Another proposal favoured a quasi-procedural construction of the notion of ‘demonstrability’, directing the interpreter to the reasons provided by legislators voting for the legal measure under scrutiny. These reasons ought to be presumed to be sufficient in all but extreme circumstances, the test for which would develop through an accruing body of jurisprudence. A related proposal drew on the longstanding ‘clear mistake’ rule of American constitutional law. A concern was expressed that such strategies might replace one interpretative superstructure with another.

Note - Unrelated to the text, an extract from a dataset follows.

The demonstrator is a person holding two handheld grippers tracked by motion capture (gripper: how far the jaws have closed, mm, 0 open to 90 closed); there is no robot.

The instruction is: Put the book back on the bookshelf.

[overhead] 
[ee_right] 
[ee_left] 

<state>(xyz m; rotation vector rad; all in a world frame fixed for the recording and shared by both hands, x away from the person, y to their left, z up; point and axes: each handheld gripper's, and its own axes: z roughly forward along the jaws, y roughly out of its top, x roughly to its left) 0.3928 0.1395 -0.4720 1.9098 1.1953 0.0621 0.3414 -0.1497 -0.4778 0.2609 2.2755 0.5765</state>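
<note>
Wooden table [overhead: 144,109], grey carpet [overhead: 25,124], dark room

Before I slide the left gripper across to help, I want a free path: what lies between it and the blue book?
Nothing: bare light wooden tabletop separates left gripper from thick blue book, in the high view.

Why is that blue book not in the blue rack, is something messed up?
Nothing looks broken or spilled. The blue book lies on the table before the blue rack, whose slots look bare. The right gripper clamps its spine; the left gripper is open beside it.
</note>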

A third set of proposals questioned the propriety of conceiving of the rights nominally listed in the Charter as genuine legal rights. The Charter’s recurrent phrasing in the form ‘Everyone has a right to X’, which leaves unstated who has a duty to perform which conduct for the right-holder’s sake, has its origins in the 1948 Universal Declaration of Human Rights, which is a non-binding, programmatic instrument. The makers of the Charter transposed a formulation fit for a programmatic text into a legal instrument, in the context of which only rights specified into three-term relations (determining duty-bearers and the content of their duties) rights are properly so called. So on this proposal we should interpret the Charter’s reference to ‘limits prescribed by law’ as a pointer to legislative prescriptions by way of determining, indeed de-limiting, actionable legal rights, prescriptions presumed not to be disproportionate. 

Finally, a fourth set of reflections saw the root of the problem not in proportionality itself but in the abstractness of rights coupled with the decision to empower judges to specify their content. The way forward, on this view, may be to accept the broad apparatus of proportionality but apply it in a more deferential fashion.